With respect to securities and funds held by a Subcustodian, either
directly or indirectly (including by a Securities Depository or clearing
agency), notwithstanding any provisions of this Agreement to the contrary,
payment for securities purchased and delivery of securities sold may be made
prior to receipt of securities or payment, respectively, and securities or
payment may be received in a form, in accordance with (i) governmental
regulations, (ii) rules of Securities Depositories and clearing agencies, (iii)
generally accepted trade practice in the applicable local market, (iv) the terms
of the instrument representing the security, or (v) the terms of Proper
Instructions.
In the event the Custodian receives a claim from a Subcustodian under the
indemnification provisions of any subcustodian agreement, the Custodian shall
promptly give written notice to the Fund of such claim. No more than thirty days
after written notice to the Fund of the Custodian's intention to make such
payment, if the Fund in its reasonable opinion believes that such claim is
entitled to indemnity, the Fund will reimburse the Custodian the amount of such
payment except in respect of any negligence
27
or misconduct of the Custodian or Subcustodian.
The Custodian may at any time or times in its discretion appoint (and may
at any time remove) any other bank or trust company as its agent (an "Agent") to
carry out such of the provisions of this Agreement as the Custodian may from
time to time direct, provided, however, that the appointment of such Agent shall
not relieve the Custodian of any of its responsibilities under this Agreement.

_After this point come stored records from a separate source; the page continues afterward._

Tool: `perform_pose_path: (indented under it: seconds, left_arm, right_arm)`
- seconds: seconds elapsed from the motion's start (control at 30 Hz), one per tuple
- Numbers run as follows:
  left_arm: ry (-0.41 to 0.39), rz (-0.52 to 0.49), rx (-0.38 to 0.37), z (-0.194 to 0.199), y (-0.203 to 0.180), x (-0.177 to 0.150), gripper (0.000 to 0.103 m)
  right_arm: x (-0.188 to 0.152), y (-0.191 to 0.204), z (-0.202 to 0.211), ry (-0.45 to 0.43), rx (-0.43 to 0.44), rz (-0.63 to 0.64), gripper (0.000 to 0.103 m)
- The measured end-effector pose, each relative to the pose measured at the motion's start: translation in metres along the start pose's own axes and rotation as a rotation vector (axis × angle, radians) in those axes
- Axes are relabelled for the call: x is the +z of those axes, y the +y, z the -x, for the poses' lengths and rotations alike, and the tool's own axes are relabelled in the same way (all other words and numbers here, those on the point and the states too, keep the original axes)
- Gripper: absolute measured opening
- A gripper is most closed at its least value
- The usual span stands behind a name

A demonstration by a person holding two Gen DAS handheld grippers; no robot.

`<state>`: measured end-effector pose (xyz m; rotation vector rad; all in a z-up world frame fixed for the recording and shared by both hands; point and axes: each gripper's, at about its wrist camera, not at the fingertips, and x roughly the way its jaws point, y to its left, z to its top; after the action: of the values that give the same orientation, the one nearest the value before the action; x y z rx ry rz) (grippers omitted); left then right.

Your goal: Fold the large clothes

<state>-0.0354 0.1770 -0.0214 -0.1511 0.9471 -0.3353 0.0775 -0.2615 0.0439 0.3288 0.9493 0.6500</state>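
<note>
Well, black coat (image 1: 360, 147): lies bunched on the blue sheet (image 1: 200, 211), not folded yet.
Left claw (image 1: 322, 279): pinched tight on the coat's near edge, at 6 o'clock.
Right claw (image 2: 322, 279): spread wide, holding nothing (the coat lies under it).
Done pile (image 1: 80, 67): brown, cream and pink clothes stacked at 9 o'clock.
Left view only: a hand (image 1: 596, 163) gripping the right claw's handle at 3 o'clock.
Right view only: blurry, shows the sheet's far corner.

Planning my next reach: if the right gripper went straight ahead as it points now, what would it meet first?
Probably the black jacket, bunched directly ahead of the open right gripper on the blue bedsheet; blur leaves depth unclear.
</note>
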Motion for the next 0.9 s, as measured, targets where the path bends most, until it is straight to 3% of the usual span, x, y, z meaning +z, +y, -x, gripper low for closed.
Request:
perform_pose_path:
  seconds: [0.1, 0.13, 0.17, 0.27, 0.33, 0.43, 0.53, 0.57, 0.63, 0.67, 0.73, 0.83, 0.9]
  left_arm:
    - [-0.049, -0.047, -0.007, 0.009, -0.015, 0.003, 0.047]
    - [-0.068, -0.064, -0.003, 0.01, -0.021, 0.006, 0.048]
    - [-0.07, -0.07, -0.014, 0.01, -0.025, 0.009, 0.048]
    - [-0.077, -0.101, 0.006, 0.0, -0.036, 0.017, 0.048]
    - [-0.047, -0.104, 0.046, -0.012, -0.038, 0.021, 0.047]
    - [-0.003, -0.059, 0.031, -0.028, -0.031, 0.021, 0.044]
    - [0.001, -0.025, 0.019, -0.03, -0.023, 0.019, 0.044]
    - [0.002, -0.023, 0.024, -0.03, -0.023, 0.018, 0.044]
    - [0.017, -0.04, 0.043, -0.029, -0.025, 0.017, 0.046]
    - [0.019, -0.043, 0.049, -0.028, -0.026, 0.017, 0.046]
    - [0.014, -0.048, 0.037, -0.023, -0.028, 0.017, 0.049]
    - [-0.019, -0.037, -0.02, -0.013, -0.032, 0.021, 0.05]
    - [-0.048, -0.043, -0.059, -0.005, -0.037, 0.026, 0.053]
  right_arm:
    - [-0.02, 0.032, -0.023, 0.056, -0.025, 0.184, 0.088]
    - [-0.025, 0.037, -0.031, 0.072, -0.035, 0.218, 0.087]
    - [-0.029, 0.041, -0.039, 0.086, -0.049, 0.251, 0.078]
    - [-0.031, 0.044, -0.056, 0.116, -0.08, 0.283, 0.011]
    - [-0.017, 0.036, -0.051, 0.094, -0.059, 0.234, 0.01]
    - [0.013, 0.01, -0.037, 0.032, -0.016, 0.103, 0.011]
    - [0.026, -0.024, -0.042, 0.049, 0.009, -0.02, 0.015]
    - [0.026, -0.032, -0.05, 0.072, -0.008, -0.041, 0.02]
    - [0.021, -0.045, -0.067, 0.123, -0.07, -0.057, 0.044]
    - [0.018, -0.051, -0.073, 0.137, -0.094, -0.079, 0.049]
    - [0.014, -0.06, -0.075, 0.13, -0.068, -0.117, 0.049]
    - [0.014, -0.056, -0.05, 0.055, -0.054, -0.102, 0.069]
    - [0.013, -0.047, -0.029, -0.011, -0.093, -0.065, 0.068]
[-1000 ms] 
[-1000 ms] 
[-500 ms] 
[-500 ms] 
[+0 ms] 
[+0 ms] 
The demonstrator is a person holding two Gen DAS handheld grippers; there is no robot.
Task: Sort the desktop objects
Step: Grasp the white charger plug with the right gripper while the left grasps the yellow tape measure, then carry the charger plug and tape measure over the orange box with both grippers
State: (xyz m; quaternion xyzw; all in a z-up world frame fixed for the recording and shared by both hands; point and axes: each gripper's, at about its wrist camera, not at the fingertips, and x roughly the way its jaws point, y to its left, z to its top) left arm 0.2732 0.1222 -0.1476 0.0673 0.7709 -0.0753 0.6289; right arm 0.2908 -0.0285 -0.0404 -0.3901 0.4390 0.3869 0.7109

8. REPORTING; RECORDS. The Custodian shall have and perform the following
duties with respect to recordkeeping.
8.1 RECORDS - The Custodian shall create, maintain and retain such
records relating to its activities and obligations under this Agreement as will
enable the Custodian to comply with its obligations hereunder and as are
customarily maintained by a professional custodian.
8.2 ACCESS TO RECORDS - The books and records maintained by the Custodian
pursuant to this Section 8 shall at reasonable times during the Custodian's
regular business hours be open to inspections and audit by the auditors and by
employees and agents of the Fund and the Securities and Exchange Commission
provided that all such individuals shall observe all security requirements of
the Custodian applicable to its own employees having access to similar records
and such rules as may be reasonably imposed by the Custodian.
8.3 ELECTRONIC RECORDS AND COMMUNICATIONS - The Custodian may make any of
its records available to the Fund via electronic reporting which may include
without limitation on-line software systems ("Electronic Reports").
28
The Fund understands that such Electronic Reports may include data provided to
the Custodian by outside sources which may not have been independently verified
by the Custodian and is subject to change. Accordingly, the Custodian shall not
be liable for inaccuracies, errors or incomplete information furnished by such
sources, provided the Custodian has exercised the standard of care as set forth
herein.
The Custodian shall upon request, also make available to the Fund certain
software to be used to initiate payment and securities transfer instructions,
affirm brokerage transactions reported through the Institutional Delivery System
or initiate other transaction instructions for the Custodian's processing
("Electronic Instructions").
The Fund agrees that it shall be responsible for protecting and maintaining
the confidentiality and security of any codes assigned in respect of the Fund's
access to such Electronic Reports or Electronic Instructions and that, absent
any actual knowledge that the confidentiality of the Electronic Instructions
system has been compromised, any instructions received through such system using
the client code assigned to the Fund shall be deemed to have originated from or
on behalf of the Fund and to be Proper Instructions.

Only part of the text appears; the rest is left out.